WHAT TO PRODUCE:
Output every line below exactly.

DATA EXCERPT:
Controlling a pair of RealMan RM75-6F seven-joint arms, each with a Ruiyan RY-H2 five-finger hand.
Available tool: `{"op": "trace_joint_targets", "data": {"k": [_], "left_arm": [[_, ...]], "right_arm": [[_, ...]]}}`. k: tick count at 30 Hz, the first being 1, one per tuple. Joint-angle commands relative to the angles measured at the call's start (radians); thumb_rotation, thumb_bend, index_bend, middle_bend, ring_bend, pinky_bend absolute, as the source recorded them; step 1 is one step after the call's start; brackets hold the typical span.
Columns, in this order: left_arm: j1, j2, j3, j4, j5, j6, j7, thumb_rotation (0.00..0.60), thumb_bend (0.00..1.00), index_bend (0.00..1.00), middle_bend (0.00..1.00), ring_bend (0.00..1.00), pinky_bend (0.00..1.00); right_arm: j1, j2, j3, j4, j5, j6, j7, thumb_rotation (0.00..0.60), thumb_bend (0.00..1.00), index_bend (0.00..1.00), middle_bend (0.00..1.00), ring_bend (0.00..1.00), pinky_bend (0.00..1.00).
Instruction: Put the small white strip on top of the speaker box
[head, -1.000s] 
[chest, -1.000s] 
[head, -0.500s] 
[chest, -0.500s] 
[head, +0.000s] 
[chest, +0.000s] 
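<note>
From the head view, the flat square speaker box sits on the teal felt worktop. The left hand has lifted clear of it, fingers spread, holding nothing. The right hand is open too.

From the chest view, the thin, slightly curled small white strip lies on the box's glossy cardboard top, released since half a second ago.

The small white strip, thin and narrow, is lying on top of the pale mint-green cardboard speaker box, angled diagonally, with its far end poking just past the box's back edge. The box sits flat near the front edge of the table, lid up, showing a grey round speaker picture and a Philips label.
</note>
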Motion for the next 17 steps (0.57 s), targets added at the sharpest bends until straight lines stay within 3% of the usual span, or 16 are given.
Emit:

RESPONSE TO THIS EXERCISE:
Controlling a pair of RealMan RM75-6F seven-joint arms, each with a Ruiyan RY-H2 five-finger hand.
Available tool: `{"op": "trace_joint_targets", "data": {"k": [_], "left_arm": [[_, ...]], "right_arm": [[_, ...]]}}`. k: tick count at 30 Hz, the first being 1, one per tuple. Joint-angle commands relative to the angles measured at the call's start (radians); thumb_rotation, thumb_bend, index_bend, middle_bend, ring_bend, pinky_bend absolute, as the source recorded them; step 1 is one step after the call's start; brackets hold the typical span.
Columns, in this order: left_arm: j1, j2, j3, j4, j5, j6, j7, thumb_rotation (0.00..0.60), thumb_bend (0.00..1.00), index_bend (0.00..1.00), middle_bend (0.00..1.00), ring_bend (0.00..1.00), pinky_bend (0.00..1.00); right_arm: j1, j2, j3, j4, j5, j6, j7, thumb_rotation (0.00..0.60), thumb_bend (0.00..1.00), index_bend (0.00..1.00), middle_bend (0.00..1.00), ring_bend (0.00..1.00), pinky_bend (0.00..1.00).
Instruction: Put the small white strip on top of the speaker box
[head, -1.000s] 
[chest, -1.000s] 
[head, -0.500s] 
[chest, -0.500s] 
[head, +0.000s] 
[chest, +0.000s] 
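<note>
From the head view, the flat square speaker box sits on the teal felt worktop. The left hand has lifted clear of it, fingers spread, holding nothing. The right hand is open too.

From the chest view, the thin, slightly curled small white strip lies on the box's glossy cardboard top, released since half a second ago.

The small white strip, thin and narrow, is lying on top of the pale mint-green cardboard speaker box, angled diagonally, with its far end poking just past the box's back edge. The box sits flat near the front edge of the table, lid up, showing a grey round speaker picture and a Philips label.
</note>
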Motion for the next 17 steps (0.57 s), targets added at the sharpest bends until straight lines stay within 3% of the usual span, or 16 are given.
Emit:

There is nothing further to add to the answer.